---------- MATERIAL FOR THE TASK ----------

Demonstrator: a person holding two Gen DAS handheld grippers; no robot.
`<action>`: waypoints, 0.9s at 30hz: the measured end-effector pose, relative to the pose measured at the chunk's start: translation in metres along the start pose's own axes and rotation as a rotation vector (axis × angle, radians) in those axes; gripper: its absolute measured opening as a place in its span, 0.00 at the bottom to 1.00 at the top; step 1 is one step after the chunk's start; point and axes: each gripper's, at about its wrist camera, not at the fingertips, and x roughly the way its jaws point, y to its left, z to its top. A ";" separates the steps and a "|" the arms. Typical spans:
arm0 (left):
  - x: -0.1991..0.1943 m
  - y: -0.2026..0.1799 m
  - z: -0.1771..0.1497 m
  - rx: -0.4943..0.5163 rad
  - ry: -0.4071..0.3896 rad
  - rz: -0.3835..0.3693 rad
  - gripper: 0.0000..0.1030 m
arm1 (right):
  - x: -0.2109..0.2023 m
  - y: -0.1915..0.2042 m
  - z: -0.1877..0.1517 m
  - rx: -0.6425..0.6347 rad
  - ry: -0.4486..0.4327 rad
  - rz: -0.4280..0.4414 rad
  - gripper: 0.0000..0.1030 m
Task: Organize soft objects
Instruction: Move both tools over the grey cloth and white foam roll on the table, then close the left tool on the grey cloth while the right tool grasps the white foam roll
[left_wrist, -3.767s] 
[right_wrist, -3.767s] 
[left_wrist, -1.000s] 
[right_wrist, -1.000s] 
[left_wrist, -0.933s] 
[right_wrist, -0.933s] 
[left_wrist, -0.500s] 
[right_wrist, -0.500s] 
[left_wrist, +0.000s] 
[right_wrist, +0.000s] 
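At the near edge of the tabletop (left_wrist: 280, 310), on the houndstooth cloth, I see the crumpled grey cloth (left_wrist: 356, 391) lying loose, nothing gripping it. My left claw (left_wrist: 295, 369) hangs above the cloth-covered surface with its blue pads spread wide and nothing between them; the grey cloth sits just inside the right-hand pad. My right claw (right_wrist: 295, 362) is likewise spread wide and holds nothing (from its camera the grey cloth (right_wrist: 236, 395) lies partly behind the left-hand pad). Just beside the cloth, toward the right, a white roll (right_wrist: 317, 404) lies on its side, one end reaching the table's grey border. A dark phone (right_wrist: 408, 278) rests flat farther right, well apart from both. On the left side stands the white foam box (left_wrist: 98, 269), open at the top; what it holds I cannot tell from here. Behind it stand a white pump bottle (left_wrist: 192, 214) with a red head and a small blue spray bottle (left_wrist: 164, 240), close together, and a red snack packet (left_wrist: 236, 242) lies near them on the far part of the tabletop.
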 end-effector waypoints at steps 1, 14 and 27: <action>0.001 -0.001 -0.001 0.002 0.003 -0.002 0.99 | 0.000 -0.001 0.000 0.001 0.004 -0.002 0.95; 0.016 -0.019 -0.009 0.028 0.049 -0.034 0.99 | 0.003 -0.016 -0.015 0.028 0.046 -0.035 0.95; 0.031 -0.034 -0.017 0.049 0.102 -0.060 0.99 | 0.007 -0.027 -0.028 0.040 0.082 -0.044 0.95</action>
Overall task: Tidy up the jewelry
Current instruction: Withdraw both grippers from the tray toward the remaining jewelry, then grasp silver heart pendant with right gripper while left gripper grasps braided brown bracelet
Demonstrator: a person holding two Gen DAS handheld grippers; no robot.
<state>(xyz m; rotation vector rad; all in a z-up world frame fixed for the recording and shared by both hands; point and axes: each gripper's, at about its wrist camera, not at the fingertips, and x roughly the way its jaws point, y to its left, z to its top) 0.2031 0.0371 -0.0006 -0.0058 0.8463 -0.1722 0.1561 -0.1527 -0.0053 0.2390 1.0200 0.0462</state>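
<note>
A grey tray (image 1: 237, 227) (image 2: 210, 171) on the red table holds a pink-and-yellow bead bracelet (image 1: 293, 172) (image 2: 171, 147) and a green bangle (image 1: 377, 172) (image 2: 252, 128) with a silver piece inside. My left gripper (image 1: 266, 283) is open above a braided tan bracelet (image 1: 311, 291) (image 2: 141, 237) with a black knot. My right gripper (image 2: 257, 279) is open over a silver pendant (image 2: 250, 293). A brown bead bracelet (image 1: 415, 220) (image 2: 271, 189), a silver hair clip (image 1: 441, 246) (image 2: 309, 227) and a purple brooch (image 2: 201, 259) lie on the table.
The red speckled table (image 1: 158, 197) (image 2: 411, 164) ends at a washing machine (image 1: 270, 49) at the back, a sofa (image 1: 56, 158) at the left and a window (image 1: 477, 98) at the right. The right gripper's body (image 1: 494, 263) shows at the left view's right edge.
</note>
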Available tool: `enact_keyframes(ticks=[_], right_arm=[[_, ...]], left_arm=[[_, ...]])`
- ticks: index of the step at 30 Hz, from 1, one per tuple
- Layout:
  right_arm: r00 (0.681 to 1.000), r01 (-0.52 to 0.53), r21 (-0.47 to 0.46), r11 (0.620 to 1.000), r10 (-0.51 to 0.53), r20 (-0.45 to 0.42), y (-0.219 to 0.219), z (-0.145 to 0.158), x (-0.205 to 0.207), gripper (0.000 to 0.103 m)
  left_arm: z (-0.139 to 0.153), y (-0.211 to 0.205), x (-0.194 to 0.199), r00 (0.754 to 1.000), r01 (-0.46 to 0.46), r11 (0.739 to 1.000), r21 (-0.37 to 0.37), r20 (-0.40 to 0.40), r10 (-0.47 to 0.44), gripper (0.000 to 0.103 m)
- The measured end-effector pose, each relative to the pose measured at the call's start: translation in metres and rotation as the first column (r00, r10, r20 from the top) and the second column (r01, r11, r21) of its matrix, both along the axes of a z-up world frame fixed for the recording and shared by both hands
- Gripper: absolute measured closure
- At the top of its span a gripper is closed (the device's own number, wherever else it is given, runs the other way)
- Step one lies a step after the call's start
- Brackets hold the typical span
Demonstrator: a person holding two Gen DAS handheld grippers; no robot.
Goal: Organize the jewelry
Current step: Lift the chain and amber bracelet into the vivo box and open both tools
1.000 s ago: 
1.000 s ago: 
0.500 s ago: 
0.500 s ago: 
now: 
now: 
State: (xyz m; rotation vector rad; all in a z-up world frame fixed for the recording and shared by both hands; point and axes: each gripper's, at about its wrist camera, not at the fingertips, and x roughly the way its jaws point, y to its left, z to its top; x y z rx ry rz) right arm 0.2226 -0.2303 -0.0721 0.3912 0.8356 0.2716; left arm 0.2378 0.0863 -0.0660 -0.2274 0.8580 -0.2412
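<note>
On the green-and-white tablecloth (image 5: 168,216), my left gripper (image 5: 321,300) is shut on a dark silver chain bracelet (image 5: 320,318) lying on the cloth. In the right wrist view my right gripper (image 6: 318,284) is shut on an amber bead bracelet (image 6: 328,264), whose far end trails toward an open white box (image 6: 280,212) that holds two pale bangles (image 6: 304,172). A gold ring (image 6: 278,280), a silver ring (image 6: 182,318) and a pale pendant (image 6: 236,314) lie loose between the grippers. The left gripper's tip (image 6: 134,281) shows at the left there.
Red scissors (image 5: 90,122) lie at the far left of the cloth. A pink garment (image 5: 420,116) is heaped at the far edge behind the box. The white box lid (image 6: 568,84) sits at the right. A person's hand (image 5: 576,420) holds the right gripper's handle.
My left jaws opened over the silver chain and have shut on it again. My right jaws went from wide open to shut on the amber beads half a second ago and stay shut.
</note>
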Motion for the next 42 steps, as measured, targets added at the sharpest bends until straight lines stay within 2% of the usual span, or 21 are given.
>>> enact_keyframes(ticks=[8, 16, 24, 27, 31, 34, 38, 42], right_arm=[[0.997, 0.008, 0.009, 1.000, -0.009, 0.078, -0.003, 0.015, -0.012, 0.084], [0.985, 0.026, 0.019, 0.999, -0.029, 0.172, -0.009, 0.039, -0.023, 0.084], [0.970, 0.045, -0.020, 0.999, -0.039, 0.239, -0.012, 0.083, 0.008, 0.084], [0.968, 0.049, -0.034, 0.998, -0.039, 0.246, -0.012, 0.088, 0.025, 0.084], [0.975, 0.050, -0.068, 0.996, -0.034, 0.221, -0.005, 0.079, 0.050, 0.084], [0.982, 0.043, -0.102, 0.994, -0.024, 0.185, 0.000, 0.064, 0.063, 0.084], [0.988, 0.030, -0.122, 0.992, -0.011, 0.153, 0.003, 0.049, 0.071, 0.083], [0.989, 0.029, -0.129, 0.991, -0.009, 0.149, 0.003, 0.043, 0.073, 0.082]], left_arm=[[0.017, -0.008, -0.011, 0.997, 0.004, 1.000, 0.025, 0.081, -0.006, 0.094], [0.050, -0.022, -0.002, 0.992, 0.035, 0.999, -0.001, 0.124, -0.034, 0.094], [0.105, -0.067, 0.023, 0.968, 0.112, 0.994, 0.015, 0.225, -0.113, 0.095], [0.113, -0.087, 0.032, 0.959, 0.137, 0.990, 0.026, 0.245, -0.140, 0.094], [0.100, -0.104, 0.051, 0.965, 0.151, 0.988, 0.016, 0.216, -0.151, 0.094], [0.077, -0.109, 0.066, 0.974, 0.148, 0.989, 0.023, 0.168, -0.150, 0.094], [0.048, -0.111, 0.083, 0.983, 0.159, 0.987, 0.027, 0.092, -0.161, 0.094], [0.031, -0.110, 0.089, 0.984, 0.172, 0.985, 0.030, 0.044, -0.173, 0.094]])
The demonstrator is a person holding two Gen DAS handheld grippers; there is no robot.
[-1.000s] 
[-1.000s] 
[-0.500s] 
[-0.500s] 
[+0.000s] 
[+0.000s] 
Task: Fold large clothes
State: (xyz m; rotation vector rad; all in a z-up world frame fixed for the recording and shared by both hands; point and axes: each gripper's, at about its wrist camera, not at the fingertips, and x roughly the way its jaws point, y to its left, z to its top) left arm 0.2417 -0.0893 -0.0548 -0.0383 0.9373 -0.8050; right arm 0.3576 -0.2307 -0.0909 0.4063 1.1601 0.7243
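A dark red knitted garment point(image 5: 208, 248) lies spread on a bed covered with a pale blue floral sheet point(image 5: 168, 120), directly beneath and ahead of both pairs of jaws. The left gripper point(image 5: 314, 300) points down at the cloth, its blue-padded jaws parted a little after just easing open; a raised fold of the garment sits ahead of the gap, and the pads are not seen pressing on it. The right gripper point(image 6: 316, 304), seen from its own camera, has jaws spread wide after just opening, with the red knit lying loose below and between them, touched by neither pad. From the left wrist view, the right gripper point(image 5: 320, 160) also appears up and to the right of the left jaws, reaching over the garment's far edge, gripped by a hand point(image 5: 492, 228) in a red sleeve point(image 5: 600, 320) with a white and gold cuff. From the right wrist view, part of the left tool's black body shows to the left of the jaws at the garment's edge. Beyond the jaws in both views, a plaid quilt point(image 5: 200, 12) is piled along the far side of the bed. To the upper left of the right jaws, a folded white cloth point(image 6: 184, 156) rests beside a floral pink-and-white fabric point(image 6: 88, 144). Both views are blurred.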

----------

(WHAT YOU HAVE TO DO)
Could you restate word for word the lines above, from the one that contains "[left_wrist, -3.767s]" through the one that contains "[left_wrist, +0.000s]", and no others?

(EXERCISE RESULT)
[left_wrist, -3.767s] 
[right_wrist, -3.767s] 
[left_wrist, -1.000s] 
[right_wrist, -1.000s] 
[left_wrist, -0.933s] 
[right_wrist, -0.933s] 
[left_wrist, -0.500s] 
[right_wrist, -0.500s] 
[left_wrist, +0.000s] 

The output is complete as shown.